DDPG agent with Realtime environment #252

Closed RmKuma closed 5 years ago

RmKuma commented 5 years ago

[question] Hi, I'm trying to learn DDPG agent(stable-baselines) with car simulator named Torcs as environment.

Observation is 64 x 64 size frame and make model like this. model = DDPG(LnCnnPolicy, env (<- TorcsEnv), verbose = 1, action_noise = OUaction_noise)

Then, the problem is that torcs is realtime simulator, Env needs action at every frame.

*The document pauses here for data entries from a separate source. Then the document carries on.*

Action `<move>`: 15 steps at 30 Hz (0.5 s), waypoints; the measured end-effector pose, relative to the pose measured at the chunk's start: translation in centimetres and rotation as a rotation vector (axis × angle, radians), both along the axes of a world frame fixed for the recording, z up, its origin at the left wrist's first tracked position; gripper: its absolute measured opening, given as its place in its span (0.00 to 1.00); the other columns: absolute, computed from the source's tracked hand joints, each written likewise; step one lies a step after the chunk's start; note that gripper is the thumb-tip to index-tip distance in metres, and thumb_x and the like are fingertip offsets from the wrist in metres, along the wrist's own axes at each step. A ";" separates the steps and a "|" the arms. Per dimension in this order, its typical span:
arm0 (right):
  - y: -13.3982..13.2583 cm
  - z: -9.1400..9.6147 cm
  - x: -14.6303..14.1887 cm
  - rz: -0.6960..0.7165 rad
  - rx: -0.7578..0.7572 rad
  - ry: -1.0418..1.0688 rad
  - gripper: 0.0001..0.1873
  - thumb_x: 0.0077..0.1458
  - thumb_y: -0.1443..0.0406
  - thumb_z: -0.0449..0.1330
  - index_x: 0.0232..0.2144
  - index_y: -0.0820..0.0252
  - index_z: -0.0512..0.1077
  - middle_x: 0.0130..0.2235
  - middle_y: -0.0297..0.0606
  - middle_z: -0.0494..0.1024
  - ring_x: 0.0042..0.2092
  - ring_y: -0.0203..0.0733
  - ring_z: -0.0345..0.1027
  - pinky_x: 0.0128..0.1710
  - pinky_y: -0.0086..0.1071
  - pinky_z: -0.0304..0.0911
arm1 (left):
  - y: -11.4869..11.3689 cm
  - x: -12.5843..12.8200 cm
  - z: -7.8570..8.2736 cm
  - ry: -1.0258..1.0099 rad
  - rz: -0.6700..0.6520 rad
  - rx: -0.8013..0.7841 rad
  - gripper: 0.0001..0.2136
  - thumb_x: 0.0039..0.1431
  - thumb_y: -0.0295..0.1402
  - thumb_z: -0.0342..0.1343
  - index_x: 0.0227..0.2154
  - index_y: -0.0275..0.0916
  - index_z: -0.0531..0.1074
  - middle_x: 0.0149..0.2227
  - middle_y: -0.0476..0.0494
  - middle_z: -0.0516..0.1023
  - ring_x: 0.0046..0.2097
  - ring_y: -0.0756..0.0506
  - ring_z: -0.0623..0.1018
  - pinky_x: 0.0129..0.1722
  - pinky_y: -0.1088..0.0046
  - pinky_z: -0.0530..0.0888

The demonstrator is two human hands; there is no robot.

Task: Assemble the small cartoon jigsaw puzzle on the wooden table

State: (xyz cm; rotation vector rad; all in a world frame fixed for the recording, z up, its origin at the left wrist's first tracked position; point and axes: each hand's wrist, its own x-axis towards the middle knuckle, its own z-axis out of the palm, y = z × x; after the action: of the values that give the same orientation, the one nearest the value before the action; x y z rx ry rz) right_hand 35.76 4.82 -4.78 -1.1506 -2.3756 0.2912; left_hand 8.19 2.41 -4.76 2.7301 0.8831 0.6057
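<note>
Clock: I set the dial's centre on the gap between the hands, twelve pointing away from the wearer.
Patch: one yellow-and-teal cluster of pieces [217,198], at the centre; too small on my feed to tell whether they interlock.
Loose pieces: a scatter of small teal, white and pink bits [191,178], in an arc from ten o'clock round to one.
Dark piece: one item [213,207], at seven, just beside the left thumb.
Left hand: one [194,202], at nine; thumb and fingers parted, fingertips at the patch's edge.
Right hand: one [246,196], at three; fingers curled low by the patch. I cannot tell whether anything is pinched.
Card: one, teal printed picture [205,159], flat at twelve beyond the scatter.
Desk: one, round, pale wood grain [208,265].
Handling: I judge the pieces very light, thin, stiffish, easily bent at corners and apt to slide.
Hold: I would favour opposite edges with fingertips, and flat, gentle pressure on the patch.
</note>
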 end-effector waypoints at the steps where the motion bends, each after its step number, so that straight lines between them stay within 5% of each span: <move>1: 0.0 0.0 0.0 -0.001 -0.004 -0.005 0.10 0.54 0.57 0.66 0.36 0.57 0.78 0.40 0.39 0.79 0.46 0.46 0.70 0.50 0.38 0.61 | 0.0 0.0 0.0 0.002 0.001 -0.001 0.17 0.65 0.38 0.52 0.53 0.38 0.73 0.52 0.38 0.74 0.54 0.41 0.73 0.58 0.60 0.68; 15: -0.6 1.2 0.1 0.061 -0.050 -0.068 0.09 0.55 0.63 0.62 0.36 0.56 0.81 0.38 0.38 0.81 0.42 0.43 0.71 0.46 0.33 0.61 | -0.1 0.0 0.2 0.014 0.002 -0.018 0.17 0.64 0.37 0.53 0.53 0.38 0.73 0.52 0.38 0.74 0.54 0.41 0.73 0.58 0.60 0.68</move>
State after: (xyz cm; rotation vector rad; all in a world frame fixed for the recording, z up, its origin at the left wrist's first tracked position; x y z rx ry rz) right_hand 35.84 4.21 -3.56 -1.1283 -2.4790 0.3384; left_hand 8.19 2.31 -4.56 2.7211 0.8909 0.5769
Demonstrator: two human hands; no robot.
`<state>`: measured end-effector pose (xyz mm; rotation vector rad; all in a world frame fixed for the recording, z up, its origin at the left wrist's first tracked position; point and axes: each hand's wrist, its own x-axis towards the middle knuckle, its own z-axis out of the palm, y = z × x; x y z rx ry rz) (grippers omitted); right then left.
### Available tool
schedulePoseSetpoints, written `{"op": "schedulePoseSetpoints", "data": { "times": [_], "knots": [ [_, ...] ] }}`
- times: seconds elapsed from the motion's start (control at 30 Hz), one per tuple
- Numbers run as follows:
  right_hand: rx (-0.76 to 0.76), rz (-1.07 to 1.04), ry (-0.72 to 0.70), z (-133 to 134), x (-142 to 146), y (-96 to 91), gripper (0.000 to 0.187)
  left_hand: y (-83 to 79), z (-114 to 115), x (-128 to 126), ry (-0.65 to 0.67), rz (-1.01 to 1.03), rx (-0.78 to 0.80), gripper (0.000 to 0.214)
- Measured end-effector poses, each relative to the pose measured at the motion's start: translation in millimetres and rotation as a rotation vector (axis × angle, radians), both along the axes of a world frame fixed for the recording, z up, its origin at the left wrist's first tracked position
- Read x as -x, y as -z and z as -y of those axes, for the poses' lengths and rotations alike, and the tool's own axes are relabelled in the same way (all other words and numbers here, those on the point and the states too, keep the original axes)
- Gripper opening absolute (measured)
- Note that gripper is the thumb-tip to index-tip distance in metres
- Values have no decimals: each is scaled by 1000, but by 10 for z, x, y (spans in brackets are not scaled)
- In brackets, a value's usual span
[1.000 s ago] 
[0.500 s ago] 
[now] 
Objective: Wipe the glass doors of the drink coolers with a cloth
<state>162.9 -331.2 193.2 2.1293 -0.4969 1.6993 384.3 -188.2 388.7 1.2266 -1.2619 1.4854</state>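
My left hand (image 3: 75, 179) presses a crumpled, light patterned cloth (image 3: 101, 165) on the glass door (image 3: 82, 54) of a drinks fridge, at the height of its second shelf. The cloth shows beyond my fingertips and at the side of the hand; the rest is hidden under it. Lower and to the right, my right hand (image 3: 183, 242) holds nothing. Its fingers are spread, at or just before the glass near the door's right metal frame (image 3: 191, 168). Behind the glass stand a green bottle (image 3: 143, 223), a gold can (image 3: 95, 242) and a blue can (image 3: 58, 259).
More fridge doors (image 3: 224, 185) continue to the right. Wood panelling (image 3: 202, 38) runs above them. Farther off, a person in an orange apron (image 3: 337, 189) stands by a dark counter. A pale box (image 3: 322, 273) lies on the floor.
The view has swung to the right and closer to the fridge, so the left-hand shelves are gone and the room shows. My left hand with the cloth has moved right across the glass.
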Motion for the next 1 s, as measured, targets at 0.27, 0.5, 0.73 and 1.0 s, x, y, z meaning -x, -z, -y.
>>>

But after 100~ steps, ddpg agent don't make any action. because of this, my car get out of the track then episode is finished.

My questions are "is there any issue that ddpg agent can't work properly at REALTIME environment?" and "If i can't use ddpg at my case, is there any other solution?"

araffin commented 5 years ago

Hello, From what I remember, DDPG (and other algorithms like SAC) is slow to train with images (even with a GPU). I would recommend you to take a look at that approach which first learns an autoencoder to compress the information, and also train SAC (or DDPG) after each episode (and not after n_steps).

Note: by default, nb_rollout_steps=100, that's why it freezes a bit after 100 steps, because it is training (cf doc)

RmKuma commented 5 years ago

Thank you for your kind and good reply. I solve this problem by using SAC and now i try to study about VAE. I think it will help to increase my agent's performance.

It is helpful for me.

Thanks.